### Task to complete
After locating the line that contains "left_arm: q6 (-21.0" in the records below, write out exactly that line and each line after it through the one that contains "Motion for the", and nothing else.

[Data excerpts]

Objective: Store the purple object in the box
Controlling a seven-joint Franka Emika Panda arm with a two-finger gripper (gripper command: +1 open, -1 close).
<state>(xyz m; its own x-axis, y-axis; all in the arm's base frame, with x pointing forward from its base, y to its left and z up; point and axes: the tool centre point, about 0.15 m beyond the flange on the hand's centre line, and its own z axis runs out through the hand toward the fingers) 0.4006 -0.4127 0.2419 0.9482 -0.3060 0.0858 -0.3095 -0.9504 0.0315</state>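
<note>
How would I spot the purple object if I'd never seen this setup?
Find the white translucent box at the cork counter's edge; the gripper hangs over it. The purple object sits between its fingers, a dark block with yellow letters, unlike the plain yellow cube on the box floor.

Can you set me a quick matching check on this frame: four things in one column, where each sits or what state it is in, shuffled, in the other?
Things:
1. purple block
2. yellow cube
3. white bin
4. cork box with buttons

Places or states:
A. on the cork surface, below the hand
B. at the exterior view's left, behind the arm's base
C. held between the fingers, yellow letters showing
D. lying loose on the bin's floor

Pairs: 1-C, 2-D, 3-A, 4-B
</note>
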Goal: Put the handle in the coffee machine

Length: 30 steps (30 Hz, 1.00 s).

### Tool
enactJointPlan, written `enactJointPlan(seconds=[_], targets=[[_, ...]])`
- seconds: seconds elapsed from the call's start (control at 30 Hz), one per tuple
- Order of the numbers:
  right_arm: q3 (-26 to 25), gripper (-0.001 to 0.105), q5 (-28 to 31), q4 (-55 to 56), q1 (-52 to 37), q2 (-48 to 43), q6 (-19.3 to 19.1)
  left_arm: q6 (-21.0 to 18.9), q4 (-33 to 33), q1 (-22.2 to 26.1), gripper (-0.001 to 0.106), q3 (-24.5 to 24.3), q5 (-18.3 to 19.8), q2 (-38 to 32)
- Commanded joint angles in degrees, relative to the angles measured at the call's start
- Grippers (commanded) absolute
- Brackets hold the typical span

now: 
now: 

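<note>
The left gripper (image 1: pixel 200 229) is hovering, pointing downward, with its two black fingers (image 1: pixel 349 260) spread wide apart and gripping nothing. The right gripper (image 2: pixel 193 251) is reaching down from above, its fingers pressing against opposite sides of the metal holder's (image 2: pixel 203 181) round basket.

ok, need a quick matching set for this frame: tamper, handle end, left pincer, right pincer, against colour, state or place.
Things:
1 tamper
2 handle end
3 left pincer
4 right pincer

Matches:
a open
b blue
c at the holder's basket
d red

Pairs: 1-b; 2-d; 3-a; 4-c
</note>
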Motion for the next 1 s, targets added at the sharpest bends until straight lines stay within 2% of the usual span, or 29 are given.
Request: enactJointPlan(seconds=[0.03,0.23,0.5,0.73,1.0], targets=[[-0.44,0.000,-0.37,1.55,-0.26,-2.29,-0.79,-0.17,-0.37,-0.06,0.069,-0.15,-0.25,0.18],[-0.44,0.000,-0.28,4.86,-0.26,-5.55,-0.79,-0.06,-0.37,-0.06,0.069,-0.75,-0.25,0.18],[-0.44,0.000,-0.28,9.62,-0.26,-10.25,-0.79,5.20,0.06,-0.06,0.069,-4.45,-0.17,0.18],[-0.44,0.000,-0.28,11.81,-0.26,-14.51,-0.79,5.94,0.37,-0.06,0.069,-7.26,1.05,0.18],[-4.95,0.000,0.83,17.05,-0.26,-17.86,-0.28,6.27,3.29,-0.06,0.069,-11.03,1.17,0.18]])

### Response
  left_arm: q6 (-21.0 to 18.9), q4 (-33 to 33), q1 (-22.2 to 26.1), gripper (-0.001 to 0.106), q3 (-24.5 to 24.3), q5 (-18.3 to 19.8), q2 (-38 to 32)
- Commanded joint angles in degrees, relative to the angles measured at the call's start
- Grippers (commanded) absolute
- Brackets hold the typical span

now: 
now: 

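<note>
The left gripper (image 1: pixel 200 229) is hovering, pointing downward, with its two black fingers (image 1: pixel 349 260) spread wide apart and gripping nothing. The right gripper (image 2: pixel 193 251) is reaching down from above, its fingers pressing against opposite sides of the metal holder's (image 2: pixel 203 181) round basket.

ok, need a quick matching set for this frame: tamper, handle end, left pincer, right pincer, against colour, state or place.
Things:
1 tamper
2 handle end
3 left pincer
4 right pincer

Matches:
a open
b blue
c at the holder's basket
d red

Pairs: 1-b; 2-d; 3-a; 4-c
</note>
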Motion for the next 1 s, targets added at the sharpest bends until straight lines stay within 2% of the usual span, or 29 are given.

This exercise requires no further work.